[What to do]
Show all lines from the material that carry the word "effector".

[Input data]
%%

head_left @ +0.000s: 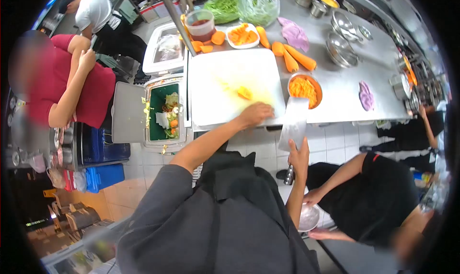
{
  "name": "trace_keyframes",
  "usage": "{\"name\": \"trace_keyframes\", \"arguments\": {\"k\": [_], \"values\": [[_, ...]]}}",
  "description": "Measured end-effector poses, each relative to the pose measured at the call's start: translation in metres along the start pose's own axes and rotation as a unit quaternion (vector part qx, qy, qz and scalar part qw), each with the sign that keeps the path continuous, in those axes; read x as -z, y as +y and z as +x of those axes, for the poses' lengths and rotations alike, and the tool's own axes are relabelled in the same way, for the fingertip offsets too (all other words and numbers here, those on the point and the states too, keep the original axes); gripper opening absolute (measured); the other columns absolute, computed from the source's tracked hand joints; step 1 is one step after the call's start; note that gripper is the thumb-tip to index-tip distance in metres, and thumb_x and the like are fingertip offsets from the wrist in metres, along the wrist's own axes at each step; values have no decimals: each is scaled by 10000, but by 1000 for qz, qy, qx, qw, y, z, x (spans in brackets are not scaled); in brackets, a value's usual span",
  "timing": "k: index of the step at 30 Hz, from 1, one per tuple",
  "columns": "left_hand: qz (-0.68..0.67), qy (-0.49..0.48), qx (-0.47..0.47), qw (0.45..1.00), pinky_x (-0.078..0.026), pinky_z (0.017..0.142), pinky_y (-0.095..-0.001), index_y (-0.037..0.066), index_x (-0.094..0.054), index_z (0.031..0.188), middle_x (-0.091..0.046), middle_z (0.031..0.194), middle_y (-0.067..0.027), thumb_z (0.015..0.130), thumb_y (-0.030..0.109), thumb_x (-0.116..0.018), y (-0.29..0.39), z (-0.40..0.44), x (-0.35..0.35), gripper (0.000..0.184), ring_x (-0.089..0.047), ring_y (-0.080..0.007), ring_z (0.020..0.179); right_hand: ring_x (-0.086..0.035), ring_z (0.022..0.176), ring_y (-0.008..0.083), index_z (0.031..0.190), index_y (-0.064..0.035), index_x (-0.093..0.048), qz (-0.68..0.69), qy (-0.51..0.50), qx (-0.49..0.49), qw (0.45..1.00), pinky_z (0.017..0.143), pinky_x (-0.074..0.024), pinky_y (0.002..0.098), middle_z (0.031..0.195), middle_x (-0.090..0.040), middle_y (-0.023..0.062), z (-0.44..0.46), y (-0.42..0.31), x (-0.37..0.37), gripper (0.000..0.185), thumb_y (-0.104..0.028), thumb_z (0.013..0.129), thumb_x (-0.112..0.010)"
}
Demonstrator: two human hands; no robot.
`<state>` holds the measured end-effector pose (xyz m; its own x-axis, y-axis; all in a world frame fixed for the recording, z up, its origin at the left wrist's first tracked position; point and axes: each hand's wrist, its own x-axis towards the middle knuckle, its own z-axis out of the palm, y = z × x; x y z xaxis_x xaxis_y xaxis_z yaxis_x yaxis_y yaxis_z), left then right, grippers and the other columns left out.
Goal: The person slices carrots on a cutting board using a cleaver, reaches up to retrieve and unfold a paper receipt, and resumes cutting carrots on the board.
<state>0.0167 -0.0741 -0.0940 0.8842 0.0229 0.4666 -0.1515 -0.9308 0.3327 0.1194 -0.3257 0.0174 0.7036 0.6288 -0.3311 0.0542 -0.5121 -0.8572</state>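
My right hand (299, 155) grips a cleaver (294, 120) by its handle, in front of the table's near edge. The wide blade points away from me and partly overlaps a bowl of shredded carrot (304, 90). My left hand (258, 114) rests at the near right part of a white cutting board (206, 82), its fingers curled; whatever may be under them is hidden. A small orange carrot piece (245, 93) lies on the board just beyond that hand. Moist yellowish stains and bits surround the piece.
Whole carrots (300, 58), a white tray of carrot pieces (242, 34) and a purple cloth (294, 34) lie beyond the board. A scrap bin (155, 111) stands left. Metal bowls (341, 48) are at right. A co-worker close on my right holds a bowl (309, 217).
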Motion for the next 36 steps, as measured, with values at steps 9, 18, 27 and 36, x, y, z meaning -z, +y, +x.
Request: {"name": "trace_keyframes", "arguments": {"k": [9, 18, 27, 36], "values": [[13, 80, 67, 994, -504, 963, -345, 118, -712, 1018, -716, 1079, -28, 783, 64, -630, 6, -76, 50, 255, -643, -224, 1080, -665, 754, 443, 1192, 67, -493, -82, 15, 140, 987, 639, -505, 460, 878, -654, 292, 38, 21, -23, 356, -153, 940, -615], [58, 104, 136, 984, -494, 812, -357, 118, -732, 945, -717, 960, -40, 826, 49, -627, -37, -100, 97, 173, -645, -227, 893, -608, 863, 543, 1143, 40, -467, -182, 11, 185, 966, 716, -466, 560, 880, -644, 340, 69, -27, -58, 299, -128, 930, -592], [-54, 79, 62, 993, -476, 935, -369, 145, -735, 957, -680, 1078, 2, 793, 127, -744, 2, -82, 52, 166, -604, -213, 1075, -606, 854, 552, 1126, 15, -423, -244, -5, 133, 961, 722, -472, 594, 862, -639, 354, 97, -36, -81, 292, -106, 913, -580], [-17, 91, 88, 992, -523, 873, -330, 105, -730, 928, -699, 1006, -5, 765, 85, -726, 7, -109, 59, 163, -648, -201, 981, -599, 888, 553, 1175, 12, -426, -246, -7, 135, 960, 749, -478, 587, 900, -632, 369, 96, -31, -81, 325, -136, 922, -567]]}}
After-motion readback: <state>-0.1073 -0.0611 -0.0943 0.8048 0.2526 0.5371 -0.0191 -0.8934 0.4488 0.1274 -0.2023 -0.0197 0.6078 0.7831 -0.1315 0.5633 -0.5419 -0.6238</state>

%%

[Answer section]
  "description": "Measured end-effector poses, each relative to the pose measured at the call's start: translation in metres along the start pose's own axes and rotation as a unit quaternion (vector part qx, qy, qz and scalar part qw), each with the sign that keeps the path continuous, in those axes; read x as -z, y as +y and z as +x of those axes, for the poses' lengths and rotations alike, and the tool's own axes are relabelled in the same way, for the fingertip offsets too (all other words and numbers here, those on the point and the states too, keep the original axes); gripper opening absolute (measured); the other columns absolute, computed from the source's tracked hand joints; step 1 is one step after the call's start; note that gripper is the thumb-tip to index-tip distance in metres, and thumb_x and the like are fingertip offsets from the wrist in metres, along the wrist's own axes at each step; values have no decimals: each is scaled by 10000, but by 1000 for qz, qy, qx, qw, y, z, x (spans in brackets are not scaled); in brackets, a value's usual span",
`<state>` holds the measured end-effector pose (xyz m; its own x-axis, y-axis; all in a world frame fixed for the recording, z up, its origin at the left wrist's first tracked position; point and axes: each hand's wrist, its own x-axis towards the middle knuckle, its own z-axis out of the palm, y = z × x; x y z xaxis_x xaxis_y xaxis_z yaxis_x yaxis_y yaxis_z), left then right, grippers and the other columns left out.

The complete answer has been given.